Para representantes do setor, no entanto, a carga tributária não é considerada baixa, como argumenta a Folha. Existe ainda a possibilidade de o setor ser taxado com o chamado Imposto Seletivo ‒ deputados incluíram essa proposta no relatório que regulamenta a reforma tributária.
Quando a discussão sobre o Imposto Seletivo surgiu, a Associação Nacional de Jogos e Loterias (ANJL), que representa empresas do setor de apostas, alegou que a carga tributária imposta ao segmento já era alta e uma nova cobrança traria efeitos negativos.
“As bets terão que recolher todos os impostos devidos a todas as empresas, como contribuições previdenciárias, ISS etc. Ou seja, a carga tributária total das operações das bets autorizadas já não será baixa. Isso sem contar o pagamento periódico de outorga à União e o próprio Imposto de Renda sobre os prêmios líquidos, que, nesse caso, será recolhido pelo apostador”, diz uma nota da ANJL de junho.

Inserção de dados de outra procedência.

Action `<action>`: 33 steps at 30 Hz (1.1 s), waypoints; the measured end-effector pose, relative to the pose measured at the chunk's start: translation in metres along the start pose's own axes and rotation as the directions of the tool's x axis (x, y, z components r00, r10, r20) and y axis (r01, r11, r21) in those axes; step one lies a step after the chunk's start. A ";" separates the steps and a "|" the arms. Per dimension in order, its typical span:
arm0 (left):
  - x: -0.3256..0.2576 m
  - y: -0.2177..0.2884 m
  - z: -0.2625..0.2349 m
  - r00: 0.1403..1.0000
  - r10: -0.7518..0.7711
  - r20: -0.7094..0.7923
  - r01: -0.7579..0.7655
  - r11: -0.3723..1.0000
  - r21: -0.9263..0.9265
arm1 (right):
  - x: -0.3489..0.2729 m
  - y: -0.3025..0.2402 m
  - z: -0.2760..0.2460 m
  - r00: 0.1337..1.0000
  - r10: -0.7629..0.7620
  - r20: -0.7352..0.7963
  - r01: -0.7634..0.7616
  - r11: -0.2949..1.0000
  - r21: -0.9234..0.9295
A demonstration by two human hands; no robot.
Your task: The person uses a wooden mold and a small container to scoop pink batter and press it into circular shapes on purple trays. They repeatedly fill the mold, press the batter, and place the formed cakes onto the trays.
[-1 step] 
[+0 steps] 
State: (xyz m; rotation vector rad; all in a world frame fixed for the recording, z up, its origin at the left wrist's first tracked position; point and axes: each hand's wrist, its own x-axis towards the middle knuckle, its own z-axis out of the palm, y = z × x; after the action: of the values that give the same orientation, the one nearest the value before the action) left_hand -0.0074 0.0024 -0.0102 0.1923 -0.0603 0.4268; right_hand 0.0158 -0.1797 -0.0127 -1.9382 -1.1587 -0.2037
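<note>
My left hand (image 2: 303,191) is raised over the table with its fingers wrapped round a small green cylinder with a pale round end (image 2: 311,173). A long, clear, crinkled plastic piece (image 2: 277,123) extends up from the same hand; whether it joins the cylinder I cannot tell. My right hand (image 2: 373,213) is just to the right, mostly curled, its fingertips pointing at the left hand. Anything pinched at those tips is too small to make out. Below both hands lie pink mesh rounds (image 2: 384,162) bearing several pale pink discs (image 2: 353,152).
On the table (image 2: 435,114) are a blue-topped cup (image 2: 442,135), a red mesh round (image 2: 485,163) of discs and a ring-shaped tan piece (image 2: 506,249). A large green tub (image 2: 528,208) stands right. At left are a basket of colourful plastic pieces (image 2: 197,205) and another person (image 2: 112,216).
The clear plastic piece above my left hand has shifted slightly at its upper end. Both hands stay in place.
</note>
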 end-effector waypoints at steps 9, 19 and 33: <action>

Além da questão da carga tributária, o editorial da Folha de S. Paulo também aborda o tema da publicidade.
“É preciso conter o aumento do número de jogadores dependentes. Uma das medidas, no caso, seria vetar ou ao menos limitar severamente a publicidade das bets. Mas, apesar de algumas condições pontuais, a propaganda é livre no país”, afirma o jornal.
A Folha menciona um artigo da Constituição para defender restrições maiores à publicidade das bets.
“A restrição à divulgação de produtos nocivos à saúde está prevista no artigo 220 da Constituição e é empregada em relação ao tabaco, ao álcool e até a medicamentos. O jogo de aposta entra nessa categoria. É insensato estimular comportamentos potencialmente autodestrutivos para os quais o cérebro já não tem muitas defesa.”
Apesar das críticas, a publicação reconhece que a prática do jogo deve ser permitida afirmando que ela é antiga, com arqueólogos encontrando dados e outras evidências de jogos que remetem à Pré-História.